**YOUR ASSIGNMENT:** Return exactly and only these lines: the first of the listing through the one containing "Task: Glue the".

--- DATA RECORDS ---

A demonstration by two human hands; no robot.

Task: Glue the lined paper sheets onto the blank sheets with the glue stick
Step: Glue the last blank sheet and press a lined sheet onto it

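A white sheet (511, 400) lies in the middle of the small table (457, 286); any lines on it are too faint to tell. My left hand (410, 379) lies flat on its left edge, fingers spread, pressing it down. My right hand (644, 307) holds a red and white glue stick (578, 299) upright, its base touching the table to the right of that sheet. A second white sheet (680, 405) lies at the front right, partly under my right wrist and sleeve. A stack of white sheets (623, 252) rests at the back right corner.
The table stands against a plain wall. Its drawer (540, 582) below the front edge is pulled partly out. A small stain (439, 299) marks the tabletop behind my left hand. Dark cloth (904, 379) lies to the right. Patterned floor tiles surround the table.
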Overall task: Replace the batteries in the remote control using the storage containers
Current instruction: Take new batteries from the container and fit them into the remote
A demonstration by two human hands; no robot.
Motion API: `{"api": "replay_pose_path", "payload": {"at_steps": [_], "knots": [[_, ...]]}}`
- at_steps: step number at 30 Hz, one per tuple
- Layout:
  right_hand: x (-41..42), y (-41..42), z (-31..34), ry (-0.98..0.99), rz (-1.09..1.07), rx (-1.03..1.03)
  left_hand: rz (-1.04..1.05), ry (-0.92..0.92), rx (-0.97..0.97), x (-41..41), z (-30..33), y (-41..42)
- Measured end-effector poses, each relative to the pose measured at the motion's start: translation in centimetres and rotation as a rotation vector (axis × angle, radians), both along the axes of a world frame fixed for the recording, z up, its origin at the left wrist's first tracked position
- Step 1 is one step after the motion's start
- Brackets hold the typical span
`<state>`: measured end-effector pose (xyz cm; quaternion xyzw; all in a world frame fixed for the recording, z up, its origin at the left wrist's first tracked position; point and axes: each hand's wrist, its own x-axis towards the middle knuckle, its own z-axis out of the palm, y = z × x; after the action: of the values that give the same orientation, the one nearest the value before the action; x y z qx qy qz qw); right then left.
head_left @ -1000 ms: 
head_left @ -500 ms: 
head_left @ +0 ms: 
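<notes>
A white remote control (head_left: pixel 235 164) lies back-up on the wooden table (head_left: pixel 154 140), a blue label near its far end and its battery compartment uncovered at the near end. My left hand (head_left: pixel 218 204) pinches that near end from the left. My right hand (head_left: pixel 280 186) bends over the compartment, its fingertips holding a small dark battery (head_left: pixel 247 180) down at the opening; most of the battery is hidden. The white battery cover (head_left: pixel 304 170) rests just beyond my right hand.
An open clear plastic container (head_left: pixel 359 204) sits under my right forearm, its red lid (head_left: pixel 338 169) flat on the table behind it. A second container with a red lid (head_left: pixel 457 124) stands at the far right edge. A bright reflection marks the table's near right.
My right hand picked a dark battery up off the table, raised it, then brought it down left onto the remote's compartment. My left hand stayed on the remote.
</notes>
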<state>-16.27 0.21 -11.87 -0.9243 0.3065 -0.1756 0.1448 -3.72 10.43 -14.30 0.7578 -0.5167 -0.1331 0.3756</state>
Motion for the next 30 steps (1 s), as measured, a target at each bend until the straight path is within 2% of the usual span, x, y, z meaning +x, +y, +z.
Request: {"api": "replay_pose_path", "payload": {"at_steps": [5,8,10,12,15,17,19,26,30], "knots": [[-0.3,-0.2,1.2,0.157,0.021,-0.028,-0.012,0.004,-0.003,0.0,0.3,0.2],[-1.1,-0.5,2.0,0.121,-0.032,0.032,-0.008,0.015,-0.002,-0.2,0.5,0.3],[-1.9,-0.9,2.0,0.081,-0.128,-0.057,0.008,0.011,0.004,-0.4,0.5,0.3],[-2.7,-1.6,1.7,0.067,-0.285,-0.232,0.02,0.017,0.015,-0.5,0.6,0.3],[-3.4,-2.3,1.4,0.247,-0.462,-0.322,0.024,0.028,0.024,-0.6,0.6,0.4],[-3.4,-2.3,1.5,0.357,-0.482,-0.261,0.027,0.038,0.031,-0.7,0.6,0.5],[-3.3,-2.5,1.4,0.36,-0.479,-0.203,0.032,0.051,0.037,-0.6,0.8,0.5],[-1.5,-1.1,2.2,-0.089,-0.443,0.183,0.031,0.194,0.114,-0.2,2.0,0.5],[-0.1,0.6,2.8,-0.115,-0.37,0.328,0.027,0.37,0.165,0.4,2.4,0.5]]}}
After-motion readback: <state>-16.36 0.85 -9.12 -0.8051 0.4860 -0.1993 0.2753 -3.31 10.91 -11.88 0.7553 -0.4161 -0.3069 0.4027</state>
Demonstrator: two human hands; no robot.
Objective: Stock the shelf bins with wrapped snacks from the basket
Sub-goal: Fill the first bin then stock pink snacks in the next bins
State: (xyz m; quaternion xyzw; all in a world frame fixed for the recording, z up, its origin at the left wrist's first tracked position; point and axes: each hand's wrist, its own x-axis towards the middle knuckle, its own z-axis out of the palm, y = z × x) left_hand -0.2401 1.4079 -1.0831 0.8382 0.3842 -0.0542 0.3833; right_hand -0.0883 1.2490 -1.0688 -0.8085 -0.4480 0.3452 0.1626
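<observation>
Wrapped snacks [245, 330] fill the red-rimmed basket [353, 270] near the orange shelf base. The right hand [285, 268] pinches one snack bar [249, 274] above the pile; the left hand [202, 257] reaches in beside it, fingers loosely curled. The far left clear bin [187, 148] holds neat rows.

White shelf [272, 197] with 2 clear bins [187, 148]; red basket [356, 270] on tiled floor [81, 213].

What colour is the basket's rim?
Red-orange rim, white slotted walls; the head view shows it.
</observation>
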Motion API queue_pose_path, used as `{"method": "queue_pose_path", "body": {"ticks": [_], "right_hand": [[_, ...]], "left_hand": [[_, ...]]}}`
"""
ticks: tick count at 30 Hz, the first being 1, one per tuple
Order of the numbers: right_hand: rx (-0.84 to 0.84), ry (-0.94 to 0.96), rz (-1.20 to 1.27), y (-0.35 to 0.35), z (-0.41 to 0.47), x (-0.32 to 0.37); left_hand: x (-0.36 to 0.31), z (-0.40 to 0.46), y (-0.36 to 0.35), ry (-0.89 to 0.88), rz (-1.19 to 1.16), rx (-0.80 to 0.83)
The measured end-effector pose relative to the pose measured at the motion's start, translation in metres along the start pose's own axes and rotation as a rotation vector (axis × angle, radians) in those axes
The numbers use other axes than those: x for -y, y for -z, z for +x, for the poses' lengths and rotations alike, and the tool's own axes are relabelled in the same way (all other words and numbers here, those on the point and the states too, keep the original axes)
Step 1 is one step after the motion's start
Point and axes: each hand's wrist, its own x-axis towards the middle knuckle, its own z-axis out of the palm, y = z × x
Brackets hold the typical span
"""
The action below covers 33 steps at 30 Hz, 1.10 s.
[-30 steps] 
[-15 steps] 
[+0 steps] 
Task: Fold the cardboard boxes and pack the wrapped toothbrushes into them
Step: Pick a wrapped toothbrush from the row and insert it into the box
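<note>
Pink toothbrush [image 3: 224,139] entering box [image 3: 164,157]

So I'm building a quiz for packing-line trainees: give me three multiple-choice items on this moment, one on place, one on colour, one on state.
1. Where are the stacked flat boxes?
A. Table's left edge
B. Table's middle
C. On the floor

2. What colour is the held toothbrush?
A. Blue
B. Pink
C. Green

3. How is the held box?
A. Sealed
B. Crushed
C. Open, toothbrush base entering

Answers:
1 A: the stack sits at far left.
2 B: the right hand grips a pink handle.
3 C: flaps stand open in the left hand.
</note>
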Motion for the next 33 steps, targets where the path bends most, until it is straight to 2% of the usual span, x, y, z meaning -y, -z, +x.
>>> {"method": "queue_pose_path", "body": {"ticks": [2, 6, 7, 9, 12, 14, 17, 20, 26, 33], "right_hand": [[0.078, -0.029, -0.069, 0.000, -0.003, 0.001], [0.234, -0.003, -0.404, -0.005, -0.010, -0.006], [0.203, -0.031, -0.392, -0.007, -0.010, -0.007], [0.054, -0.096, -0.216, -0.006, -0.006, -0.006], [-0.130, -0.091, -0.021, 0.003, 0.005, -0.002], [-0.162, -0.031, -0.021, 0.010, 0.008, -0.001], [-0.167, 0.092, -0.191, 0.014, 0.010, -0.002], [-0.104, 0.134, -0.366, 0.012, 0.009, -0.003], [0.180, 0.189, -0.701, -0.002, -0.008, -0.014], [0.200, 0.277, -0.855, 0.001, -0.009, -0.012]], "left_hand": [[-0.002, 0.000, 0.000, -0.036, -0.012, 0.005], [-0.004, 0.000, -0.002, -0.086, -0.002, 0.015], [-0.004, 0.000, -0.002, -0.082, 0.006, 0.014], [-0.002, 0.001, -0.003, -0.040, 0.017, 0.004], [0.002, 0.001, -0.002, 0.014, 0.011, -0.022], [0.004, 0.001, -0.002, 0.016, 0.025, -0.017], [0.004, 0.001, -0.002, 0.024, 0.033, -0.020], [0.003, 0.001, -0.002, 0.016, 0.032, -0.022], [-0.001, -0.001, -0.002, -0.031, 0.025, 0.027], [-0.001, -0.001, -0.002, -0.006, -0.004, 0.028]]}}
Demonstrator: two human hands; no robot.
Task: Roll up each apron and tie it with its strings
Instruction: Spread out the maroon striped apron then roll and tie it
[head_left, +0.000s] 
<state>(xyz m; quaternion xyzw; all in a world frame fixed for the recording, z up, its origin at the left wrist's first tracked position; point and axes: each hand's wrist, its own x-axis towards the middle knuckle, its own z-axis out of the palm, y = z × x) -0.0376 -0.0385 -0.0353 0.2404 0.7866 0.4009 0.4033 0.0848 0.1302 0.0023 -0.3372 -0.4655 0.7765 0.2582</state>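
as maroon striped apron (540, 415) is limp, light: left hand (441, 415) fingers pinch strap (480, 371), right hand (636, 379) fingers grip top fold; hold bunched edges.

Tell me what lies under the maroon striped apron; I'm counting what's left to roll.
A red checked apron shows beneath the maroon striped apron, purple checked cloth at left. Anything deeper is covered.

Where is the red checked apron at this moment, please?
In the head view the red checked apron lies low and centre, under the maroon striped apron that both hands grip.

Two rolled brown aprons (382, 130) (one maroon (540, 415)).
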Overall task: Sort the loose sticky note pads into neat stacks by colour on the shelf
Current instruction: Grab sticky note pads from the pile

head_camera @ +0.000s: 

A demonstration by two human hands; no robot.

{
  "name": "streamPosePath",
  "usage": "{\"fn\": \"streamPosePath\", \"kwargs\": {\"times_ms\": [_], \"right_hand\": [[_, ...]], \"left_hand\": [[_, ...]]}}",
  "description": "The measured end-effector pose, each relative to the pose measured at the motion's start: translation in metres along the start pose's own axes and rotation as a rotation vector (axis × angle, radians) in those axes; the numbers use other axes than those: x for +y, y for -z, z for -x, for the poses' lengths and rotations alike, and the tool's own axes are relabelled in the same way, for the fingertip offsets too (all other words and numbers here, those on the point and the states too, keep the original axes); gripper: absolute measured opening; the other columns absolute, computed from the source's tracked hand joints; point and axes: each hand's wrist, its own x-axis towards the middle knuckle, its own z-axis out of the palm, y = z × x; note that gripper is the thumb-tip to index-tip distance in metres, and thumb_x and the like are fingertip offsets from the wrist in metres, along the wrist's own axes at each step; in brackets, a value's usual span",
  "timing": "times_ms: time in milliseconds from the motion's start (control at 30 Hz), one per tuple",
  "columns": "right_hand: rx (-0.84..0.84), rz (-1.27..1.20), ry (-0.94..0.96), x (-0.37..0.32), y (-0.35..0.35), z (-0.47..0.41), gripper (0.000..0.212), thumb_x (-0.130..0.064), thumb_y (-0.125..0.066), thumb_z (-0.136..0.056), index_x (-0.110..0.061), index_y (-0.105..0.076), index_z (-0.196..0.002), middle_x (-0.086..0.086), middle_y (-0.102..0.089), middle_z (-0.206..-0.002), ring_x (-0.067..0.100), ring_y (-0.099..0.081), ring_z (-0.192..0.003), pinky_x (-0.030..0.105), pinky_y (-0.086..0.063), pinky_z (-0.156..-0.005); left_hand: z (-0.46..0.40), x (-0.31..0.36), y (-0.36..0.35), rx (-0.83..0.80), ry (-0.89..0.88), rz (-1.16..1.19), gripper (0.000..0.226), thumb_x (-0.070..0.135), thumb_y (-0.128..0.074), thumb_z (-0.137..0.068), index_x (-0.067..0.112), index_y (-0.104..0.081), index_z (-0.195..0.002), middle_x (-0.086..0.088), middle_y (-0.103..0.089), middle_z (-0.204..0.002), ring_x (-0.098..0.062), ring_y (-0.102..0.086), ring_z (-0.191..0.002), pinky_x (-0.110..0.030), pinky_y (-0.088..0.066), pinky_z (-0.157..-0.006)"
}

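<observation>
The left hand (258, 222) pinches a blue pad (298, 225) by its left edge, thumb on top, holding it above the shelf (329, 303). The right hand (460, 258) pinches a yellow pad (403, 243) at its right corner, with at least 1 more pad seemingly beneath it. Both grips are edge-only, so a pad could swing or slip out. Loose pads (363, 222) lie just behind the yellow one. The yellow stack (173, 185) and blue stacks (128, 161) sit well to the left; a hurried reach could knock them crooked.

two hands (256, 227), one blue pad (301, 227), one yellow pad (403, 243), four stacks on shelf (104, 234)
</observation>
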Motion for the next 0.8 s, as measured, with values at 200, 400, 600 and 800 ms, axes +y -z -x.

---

**ANSWER SPACE:**
A demonstration by two human hands; no robot.

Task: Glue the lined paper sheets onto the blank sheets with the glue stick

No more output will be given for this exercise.